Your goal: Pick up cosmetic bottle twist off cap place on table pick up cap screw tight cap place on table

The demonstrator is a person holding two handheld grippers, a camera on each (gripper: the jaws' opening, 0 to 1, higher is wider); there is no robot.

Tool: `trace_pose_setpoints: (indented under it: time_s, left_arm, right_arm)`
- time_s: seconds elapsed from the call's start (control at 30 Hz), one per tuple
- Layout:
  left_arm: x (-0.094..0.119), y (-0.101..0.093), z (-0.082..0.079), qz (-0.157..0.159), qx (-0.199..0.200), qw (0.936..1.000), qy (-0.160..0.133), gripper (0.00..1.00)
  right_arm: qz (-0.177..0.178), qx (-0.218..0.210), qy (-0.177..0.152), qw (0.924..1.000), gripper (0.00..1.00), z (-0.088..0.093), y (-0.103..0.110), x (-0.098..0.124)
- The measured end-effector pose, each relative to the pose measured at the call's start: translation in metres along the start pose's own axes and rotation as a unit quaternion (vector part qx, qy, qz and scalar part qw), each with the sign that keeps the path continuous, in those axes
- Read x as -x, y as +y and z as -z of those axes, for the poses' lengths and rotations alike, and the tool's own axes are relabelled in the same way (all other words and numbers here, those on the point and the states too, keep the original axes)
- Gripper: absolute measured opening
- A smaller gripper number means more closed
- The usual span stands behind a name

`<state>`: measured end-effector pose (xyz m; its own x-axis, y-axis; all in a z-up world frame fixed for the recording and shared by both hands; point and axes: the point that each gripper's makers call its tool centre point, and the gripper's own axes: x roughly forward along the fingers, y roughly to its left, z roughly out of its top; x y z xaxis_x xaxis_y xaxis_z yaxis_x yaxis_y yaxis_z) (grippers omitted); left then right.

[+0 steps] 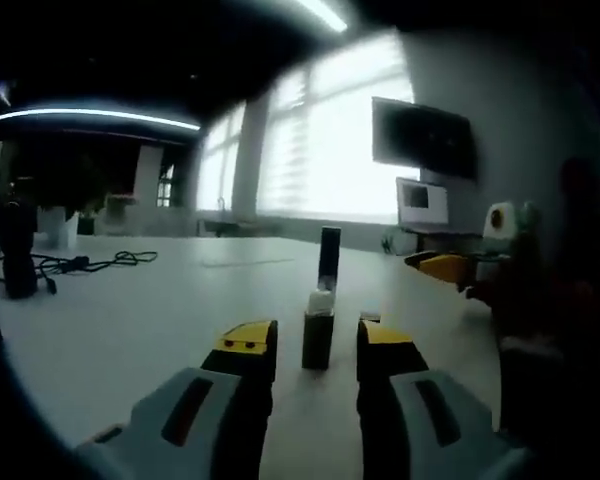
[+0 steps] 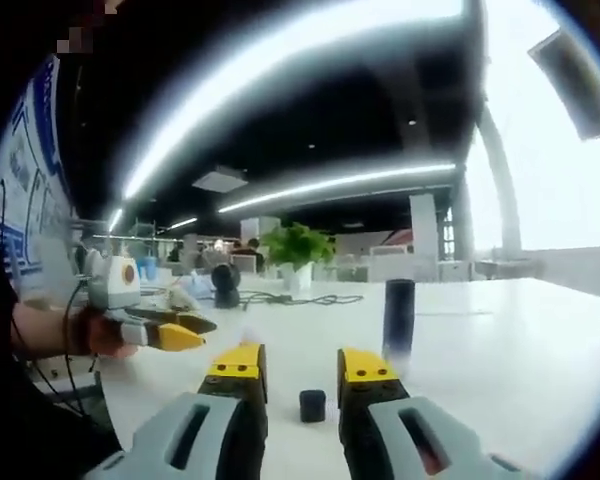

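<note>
The left gripper (image 1: 317, 345) rises from the bottom of the left gripper view with its yellow-tipped jaws apart, holding nothing. Between the jaw tips, standing upright on the white tabletop (image 1: 140, 320), is the cosmetic bottle (image 1: 318, 338): a dark body with a pale uncapped neck on top. Whether the jaws touch it cannot be told; gaps show on both sides. Farther along the tabletop, behind the bottle, a taller dark cylinder (image 1: 329, 258) stands upright. At the right of this view the right gripper (image 1: 442, 266) reaches in with its yellow tip above the tabletop. Toward the far left edge of the tabletop lie black cables (image 1: 85, 263) beside a dark upright object (image 1: 17, 250).

In the right gripper view, the right gripper (image 2: 302, 365) also has its jaws spread and empty. The small dark cap (image 2: 312, 405) sits on the tabletop (image 2: 500, 350) between them, low in the gap, apart from both jaws. The tall dark cylinder (image 2: 398, 316) stands upright beyond the right jaw. At the left of this view a hand (image 2: 105, 335) holds the left gripper (image 2: 165, 330), its yellow jaws pointing right. A green plant (image 2: 296, 248) stands toward the far edge of the tabletop, with cables near it.
</note>
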<state>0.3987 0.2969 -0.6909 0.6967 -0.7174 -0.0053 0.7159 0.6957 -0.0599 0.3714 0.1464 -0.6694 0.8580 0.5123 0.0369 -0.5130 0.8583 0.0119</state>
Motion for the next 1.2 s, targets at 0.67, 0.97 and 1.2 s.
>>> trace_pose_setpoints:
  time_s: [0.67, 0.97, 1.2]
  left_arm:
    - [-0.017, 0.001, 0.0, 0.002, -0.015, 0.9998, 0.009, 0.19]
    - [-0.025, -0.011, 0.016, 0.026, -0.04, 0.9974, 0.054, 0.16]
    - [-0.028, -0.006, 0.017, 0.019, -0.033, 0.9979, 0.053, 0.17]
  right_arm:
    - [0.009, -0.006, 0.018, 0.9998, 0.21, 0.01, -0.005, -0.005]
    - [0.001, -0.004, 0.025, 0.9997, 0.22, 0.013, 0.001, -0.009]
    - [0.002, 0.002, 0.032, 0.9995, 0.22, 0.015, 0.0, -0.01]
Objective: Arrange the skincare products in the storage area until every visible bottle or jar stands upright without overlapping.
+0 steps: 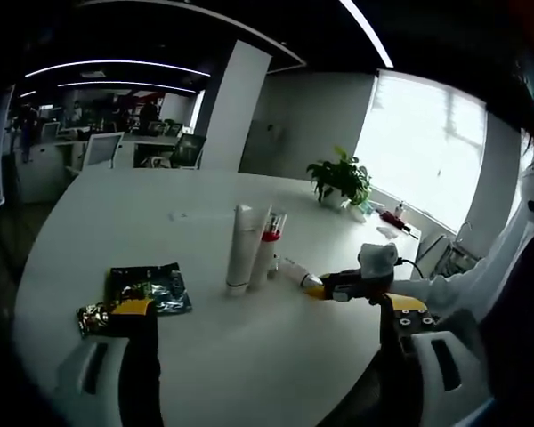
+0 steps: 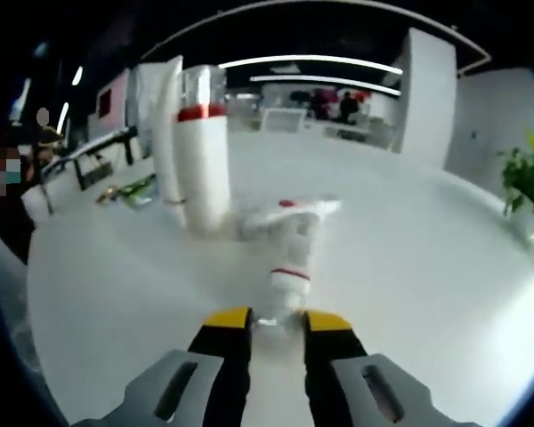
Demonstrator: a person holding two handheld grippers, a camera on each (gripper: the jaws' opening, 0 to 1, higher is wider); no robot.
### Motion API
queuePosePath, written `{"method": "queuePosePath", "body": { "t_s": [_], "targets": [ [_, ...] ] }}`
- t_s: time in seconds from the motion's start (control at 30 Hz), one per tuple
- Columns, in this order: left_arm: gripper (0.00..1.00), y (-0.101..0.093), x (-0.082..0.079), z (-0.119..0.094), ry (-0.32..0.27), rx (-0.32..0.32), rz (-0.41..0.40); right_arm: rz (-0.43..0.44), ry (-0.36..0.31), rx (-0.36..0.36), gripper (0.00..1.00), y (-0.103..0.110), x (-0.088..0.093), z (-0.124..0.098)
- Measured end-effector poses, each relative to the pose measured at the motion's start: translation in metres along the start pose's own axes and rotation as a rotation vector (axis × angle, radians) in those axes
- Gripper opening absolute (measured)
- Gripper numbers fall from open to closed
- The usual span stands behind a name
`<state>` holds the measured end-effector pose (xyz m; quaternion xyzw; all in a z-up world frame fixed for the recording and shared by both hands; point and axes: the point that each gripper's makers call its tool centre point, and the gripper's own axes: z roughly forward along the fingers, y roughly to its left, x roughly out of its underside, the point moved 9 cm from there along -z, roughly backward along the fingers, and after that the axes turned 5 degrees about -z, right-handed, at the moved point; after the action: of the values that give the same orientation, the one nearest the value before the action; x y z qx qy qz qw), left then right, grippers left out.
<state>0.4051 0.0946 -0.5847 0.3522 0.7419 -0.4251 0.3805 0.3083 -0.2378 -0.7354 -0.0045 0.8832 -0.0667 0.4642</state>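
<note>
Two white tubes [image 1: 241, 247] stand upright side by side mid-table, one with a red band [image 1: 267, 249]; a small bottle [image 2: 287, 267] lies flat just beside them, its end clamped between the right gripper [image 2: 277, 322] jaws; the left gripper [image 1: 267, 311] hangs wide apart near dark sachets [image 1: 147, 289] on the white table [image 1: 116, 213]; a potted plant [image 1: 341, 181] sits beyond.

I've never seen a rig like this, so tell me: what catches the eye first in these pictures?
Two tall white tubes, one with a red band, stand upright together mid-way across the big round white table. Beside them a small white tube lies on its side, with the yellow-tipped right gripper closing in on its end. Dark shiny sachets lie flat nearer the left gripper.
</note>
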Motion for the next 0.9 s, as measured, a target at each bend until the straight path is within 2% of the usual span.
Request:
{"method": "queuePosePath", "body": {
  "t_s": [0.2,0.53,0.77,0.87,0.9],
  "targets": [
    [0.99,-0.002,0.002,0.003,0.010,0.013,0.006,0.010,0.010,0.003,0.15,-0.003,0.002,-0.005],
    [0.99,-0.009,0.005,0.008,0.015,0.029,0.021,0.076,0.006,-0.036,0.13,-0.006,-0.005,-0.018],
    [0.99,-0.018,0.012,0.017,0.028,0.045,0.059,0.212,0.000,-0.083,0.13,-0.006,-0.008,-0.028],
    [0.99,-0.022,0.016,0.024,0.052,0.049,0.087,0.226,0.004,-0.090,0.13,-0.009,-0.007,-0.030],
    [0.99,-0.023,0.017,0.026,0.055,0.048,0.097,0.270,-0.001,-0.104,0.13,-0.008,-0.007,-0.031]
  ]
}}
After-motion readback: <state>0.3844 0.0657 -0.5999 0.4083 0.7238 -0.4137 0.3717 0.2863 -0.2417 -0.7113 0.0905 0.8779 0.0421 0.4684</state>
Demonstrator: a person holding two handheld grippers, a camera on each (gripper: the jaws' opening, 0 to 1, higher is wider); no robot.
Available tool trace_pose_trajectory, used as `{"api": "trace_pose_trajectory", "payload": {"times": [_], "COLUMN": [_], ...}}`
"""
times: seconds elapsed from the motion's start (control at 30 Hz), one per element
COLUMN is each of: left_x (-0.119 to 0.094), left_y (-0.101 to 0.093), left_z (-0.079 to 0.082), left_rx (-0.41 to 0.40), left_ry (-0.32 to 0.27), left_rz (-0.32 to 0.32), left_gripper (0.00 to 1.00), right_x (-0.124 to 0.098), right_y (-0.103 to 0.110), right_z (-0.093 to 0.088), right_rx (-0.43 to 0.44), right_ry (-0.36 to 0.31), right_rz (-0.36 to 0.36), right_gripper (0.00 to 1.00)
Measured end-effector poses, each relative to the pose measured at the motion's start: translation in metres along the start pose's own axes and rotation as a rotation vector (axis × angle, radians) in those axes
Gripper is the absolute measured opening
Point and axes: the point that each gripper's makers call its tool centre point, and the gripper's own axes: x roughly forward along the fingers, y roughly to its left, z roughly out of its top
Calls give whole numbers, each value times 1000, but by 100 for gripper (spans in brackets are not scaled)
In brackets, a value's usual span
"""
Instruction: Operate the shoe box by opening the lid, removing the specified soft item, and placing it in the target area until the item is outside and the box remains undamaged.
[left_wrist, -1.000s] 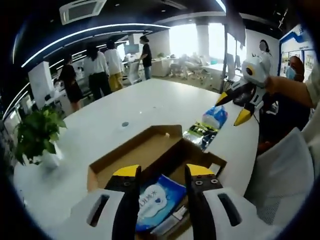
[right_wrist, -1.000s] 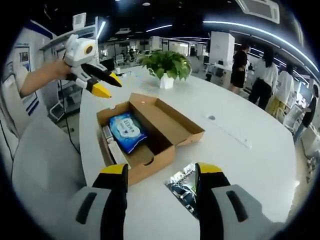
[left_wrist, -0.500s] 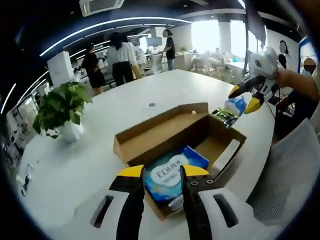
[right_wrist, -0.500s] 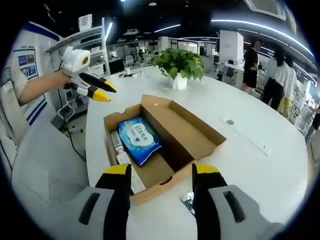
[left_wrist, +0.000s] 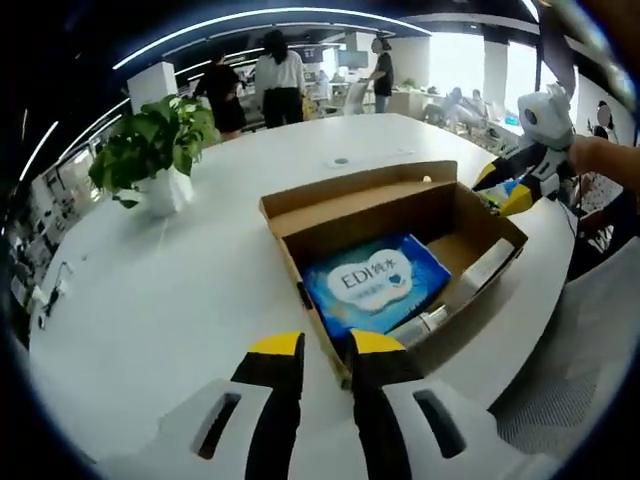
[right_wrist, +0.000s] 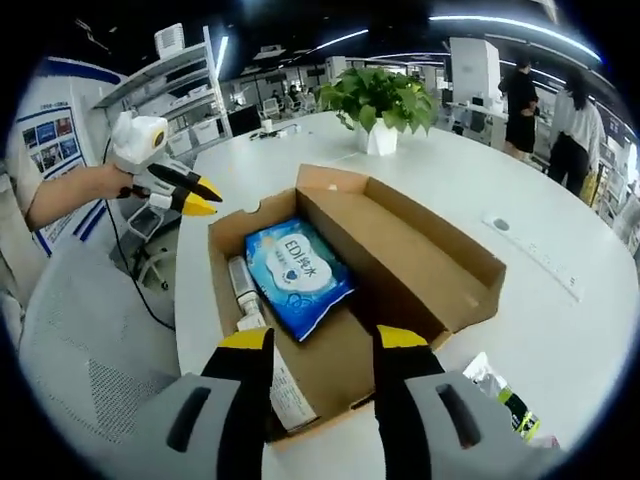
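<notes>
since a second ago both cameras have swung closer over the shoe box, so it now sits mid-frame in the left gripper view and centre in the right gripper view, where before it lay lower and partly cut off by the jaws; the right gripper has dropped from the upper right to the box's far right corner in the left gripper view.

the box is open — its lid stands hinged back along one long side, upright and a little splayed. inside lies a blue soft pack with white lettering, flat on the box floor toward the near end in the left gripper view, centre-left of the box in the right gripper view. beside it, along the box wall, lie a small tube-like item and a flat white carton; what they are is too small to tell. the rest of the floor is bare cardboard.

the left gripper hovers at the near edge of the box, its yellow-tipped jaws a narrow gap apart, holding nothing. the right gripper's jaws stand apart in its own view, over the box's near end, also holding nothing.

on the white table outside the box, a shiny packet lies at lower right of the right gripper view. a potted plant stands at upper left of the left gripper view.
</notes>
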Motion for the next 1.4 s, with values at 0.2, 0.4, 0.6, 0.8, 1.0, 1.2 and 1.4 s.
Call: {"api": "trace_pose_trajectory", "payload": {"times": [0.2, 0.4, 0.6, 0.8, 1.0, 1.2, 1.4], "left_x": [6, 8, 10, 11, 10, 10, 10], "left_y": [1, -2, -6, -8, -7, -7, -7], "left_z": [-15, -12, -13, -16, -16, -16, -15], "left_rx": [-56, -115, -150, -139, -153, -174, -181], "left_ry": [21, -6, -10, -1, -9, -22, -28], "left_rz": [7, -7, -20, -15, -14, -8, -4], "left_gripper": [11, 9, 4, 5, 5, 4, 4], "right_x": [23, 51, 72, 90, 98, 100, 110], "right_y": [-6, -10, -6, -5, -8, -13, -4], "right_z": [-2, -1, -2, -10, -18, -22, -25], "right_rx": [117, 155, 189, 217, 222, 305, 346], "right_ry": [23, 42, 72, 104, 127, 133, 129], "right_rz": [-24, -35, -12, -20, -40, -60, -49], "right_gripper": [29, 26, 23, 18, 15, 13, 7]}}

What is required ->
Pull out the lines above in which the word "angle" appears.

Task solution ->
- Measured end-effector poses, each relative to the pose measured at the motion's start: translation in metres along the start pose's own axes and rotation as a rotation vector (axis × angle, radians) in those axes
Measured end-effector poses, each relative to the pose measured at the motion's start: translation in metres along the start pose's own axes and rotation as a rotation vector (axis × angle, radians) in those axes

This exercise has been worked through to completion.